Все это время они шли; репортер негромко рассказывал:

– В общем-то, я плохо в этом разбираюсь; всего-то навсего Мэтт взял меня однажды на час вторым к себе в машину; не знаю, почему он это сделал, и он сам, думаю, тоже не знает. Так что я не шибко понимаю подробности; из того, что сказал мне Мэтт, я понял только, что в полете все было в порядке, иначе Сейлз не дал бы «добро». Машина летала нормально, и планировала нормально, и все, что полагается делать в воздухе, делала, так что, когда это произошло, Мэтт ничего такого не ожидал: он заходил на посадку, рукоятку, говорит, подал на себя, машина слушалась отлично, и вдруг ни с того ни с сего он виснет на ремнях безопасности и землю видит вверху, перед самой носовой частью, а не под ней, где ей надлежит быть, и раздумывать, он сказал, времени не было, он просто пихнул рукоятку от себя что было силы, как будто хотел всадить ее в землю, и едва успел задрать носовую часть; он сказал, что на хвостовом оперении произошел…

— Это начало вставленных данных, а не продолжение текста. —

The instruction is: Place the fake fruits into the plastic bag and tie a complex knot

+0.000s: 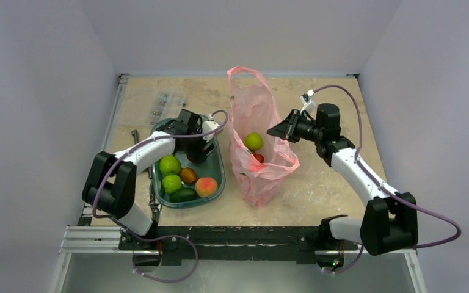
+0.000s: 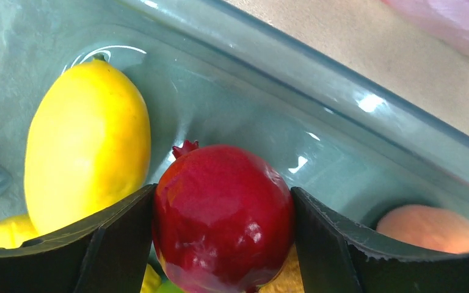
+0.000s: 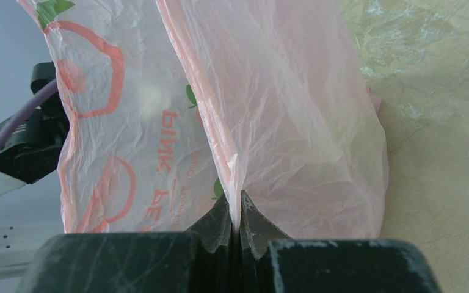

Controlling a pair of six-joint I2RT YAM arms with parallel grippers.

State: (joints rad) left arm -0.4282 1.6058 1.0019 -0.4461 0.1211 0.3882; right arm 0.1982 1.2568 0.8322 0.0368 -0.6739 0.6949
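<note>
The pink plastic bag (image 1: 253, 116) stands open in the middle of the table, with a green fruit (image 1: 253, 141) and a red fruit (image 1: 259, 157) inside. Its handles are loose and no knot shows. My right gripper (image 1: 279, 131) is shut on the bag's right edge; in the right wrist view the jaws (image 3: 238, 213) pinch a fold of the bag (image 3: 293, 122). My left gripper (image 1: 203, 148) is down in the teal tub (image 1: 218, 177). In the left wrist view it (image 2: 223, 201) is shut on a dark red pomegranate (image 2: 220, 238).
The tub holds two green fruits (image 1: 170, 165), a brown one (image 1: 188, 175), a peach (image 1: 206, 186) and a dark green one (image 1: 184, 195). A yellow lemon (image 2: 88, 143) lies beside the pomegranate. A clear parts box (image 1: 165, 104) lies at the back left.
</note>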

– Срыв потока, – сказал Шуман.

– Вот-вот. Срыв потока. Он не знает, что именно повлияло на поток от винта, – то ли замедление перед посадкой, то ли близость земли; так или иначе, он выправил машину, держа рукоятку прижатой к теплозащитной перегородке, пока скорость не упала и поток не отрегулировался, и тогда он взял рукоятку на себя, вздернул носовую часть педалью газа и сумел остаться в пределах летного поля, сделав петлю по земле. Потом они дождались владельца, который ездил в город за деньгами, и чуть погодя Мэтт поставил машину обратно в ангар, где она стоит и сейчас. Так что решай – связываться или не связываться.

– Гм, – сказал Шуман. – Возможно, все дело в распределении веса.

– Да. Возможно. Может, ты сразу это поймешь, как только увидишь машину.

Они подошли к маленькой, освещенной одним фонарем, тихой станции, едва видимой в гуще олеандров, пальметто и вьющихся растений. И с той, и с другой стороны от платформы немигающий зеленый свет стрелочного фонаря в темном каньоне увешанных мхом виргинских дубов бледно отражали рельсы, на которые были реденько нанизаны огоньки домов. На юге по низкой вечерней облачности разливалось свечение города. До поезда оставалось минут десять.

– Где будешь ночевать? – спросил Шуман.

– Мне надо ненадолго зайти в газету. Оттуда с одним сослуживцем к нему домой.

– Лучше не к нему, а к себе домой. У тебя достаточно всяких ковриков и прочего тряпья, чтобы нам всем улечься. Нам с Джиггсом и Джеком не привыкать спать на полу.